Task directions - Every line of the data below is to be retyped exactly.
START Provided data
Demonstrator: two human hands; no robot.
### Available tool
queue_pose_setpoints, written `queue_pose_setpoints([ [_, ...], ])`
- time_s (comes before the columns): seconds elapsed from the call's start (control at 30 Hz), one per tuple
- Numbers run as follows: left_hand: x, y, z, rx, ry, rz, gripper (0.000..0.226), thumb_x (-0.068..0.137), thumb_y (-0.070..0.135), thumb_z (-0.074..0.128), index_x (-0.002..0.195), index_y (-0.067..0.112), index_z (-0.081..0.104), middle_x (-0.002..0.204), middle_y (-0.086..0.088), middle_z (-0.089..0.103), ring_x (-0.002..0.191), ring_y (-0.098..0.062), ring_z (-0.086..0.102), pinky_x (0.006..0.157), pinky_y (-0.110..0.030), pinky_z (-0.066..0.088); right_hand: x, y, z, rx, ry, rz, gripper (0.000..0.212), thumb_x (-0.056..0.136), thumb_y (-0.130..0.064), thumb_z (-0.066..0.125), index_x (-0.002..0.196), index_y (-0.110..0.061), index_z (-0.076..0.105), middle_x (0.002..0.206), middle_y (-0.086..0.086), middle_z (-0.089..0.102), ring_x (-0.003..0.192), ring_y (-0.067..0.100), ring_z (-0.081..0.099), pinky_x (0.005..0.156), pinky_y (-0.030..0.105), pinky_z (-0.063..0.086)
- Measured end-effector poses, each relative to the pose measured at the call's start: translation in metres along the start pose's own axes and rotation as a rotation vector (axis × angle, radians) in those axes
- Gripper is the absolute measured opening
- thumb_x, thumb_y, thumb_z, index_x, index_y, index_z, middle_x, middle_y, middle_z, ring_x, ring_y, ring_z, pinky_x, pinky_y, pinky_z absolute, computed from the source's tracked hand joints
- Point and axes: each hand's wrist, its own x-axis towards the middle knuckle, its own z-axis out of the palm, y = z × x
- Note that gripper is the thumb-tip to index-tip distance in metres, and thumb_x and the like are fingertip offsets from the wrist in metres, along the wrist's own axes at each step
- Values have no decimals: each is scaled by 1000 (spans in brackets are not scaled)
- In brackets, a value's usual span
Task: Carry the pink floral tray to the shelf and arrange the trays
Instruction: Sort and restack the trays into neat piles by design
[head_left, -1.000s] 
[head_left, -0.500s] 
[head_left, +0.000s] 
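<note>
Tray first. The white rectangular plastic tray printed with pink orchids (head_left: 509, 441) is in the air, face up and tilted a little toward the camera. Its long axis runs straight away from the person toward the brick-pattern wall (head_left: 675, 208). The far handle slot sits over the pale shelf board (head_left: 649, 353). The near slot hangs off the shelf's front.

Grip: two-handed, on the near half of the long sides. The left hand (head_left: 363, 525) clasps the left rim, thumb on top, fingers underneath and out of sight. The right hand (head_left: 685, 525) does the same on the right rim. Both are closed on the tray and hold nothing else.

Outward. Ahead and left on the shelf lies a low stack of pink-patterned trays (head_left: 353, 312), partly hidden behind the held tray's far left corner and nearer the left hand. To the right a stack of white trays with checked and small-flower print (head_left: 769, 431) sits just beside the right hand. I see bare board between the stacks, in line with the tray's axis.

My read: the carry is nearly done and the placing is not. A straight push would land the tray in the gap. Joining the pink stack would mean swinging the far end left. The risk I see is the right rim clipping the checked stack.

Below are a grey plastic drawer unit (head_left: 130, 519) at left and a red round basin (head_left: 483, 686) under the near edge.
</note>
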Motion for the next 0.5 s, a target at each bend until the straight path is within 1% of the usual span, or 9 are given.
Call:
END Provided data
Your response -
Demonstrator: two human hands; no robot.
### Available tool
queue_pose_setpoints, written `queue_pose_setpoints([ [_, ...], ])`
- time_s (comes before the columns): seconds elapsed from the call's start (control at 30 Hz), one per tuple
- Numbers run as follows: left_hand: x, y, z, rx, ry, rz, gripper (0.000..0.226), thumb_x (-0.068..0.137), thumb_y (-0.070..0.135), thumb_z (-0.074..0.128), index_x (-0.002..0.195), index_y (-0.067..0.112), index_z (-0.081..0.104), middle_x (-0.002..0.204), middle_y (-0.086..0.088), middle_z (-0.089..0.103), ring_x (-0.002..0.191), ring_y (-0.098..0.062), ring_z (-0.086..0.102), pinky_x (0.006..0.157), pinky_y (-0.110..0.030), pinky_z (-0.066..0.088); right_hand: x, y, z, rx, ry, rz, gripper (0.000..0.212), thumb_x (-0.056..0.136), thumb_y (-0.130..0.064), thumb_z (-0.066..0.125), index_x (-0.002..0.196), index_y (-0.110..0.061), index_z (-0.076..0.105), middle_x (0.002..0.206), middle_y (-0.086..0.086), middle_z (-0.089..0.102), ring_x (-0.003..0.192), ring_y (-0.067..0.100), ring_z (-0.081..0.099), pinky_x (0.005..0.156), pinky_y (-0.030..0.105), pinky_z (-0.063..0.086)
- Measured end-effector poses, each relative to the pose measured at the call's start: translation in metres along the start pose's own axes and rotation as a rotation vector (axis × angle, radians) in those axes
- Gripper is the absolute measured opening
- thumb_x, thumb_y, thumb_z, index_x, index_y, index_z, middle_x, middle_y, middle_z, ring_x, ring_y, ring_z, pinky_x, pinky_y, pinky_z absolute, computed from the source's tracked hand joints
- Point and axes: each hand's wrist, its own x-axis towards the middle knuckle, its own z-axis out of the palm, y = z × x
- Note that gripper is the thumb-tip to index-tip distance in metres, and thumb_x and the like are fingertip offsets from the wrist in metres, along the wrist's own axes at each step
- Values have no decimals: each is scaled by 1000 (spans in brackets are not scaled)
- In brackets, a value's usual span
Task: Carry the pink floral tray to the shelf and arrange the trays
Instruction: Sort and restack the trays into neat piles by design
[head_left, -1.000s] 
[head_left, -0.500s] 
[head_left, +0.000s] 
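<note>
Tray first. The white rectangular plastic tray printed with pink orchids (head_left: 509, 441) is in the air, face up and tilted a little toward the camera. Its long axis runs straight away from the person toward the brick-pattern wall (head_left: 675, 208). The far handle slot sits over the pale shelf board (head_left: 649, 353). The near slot hangs off the shelf's front.

Grip: two-handed, on the near half of the long sides. The left hand (head_left: 363, 525) clasps the left rim, thumb on top, fingers underneath and out of sight. The right hand (head_left: 685, 525) does the same on the right rim. Both are closed on the tray and hold nothing else.

Outward. Ahead and left on the shelf lies a low stack of pink-patterned trays (head_left: 353, 312), partly hidden behind the held tray's far left corner and nearer the left hand. To the right a stack of white trays with checked and small-flower print (head_left: 769, 431) sits just beside the right hand. I see bare board between the stacks, in line with the tray's axis.

My read: the carry is nearly done and the placing is not. A straight push would land the tray in the gap. Joining the pink stack would mean swinging the far end left. The risk I see is the right rim clipping the checked stack.

Below are a grey plastic drawer unit (head_left: 130, 519) at left and a red round basin (head_left: 483, 686) under the near edge.
</note>
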Motion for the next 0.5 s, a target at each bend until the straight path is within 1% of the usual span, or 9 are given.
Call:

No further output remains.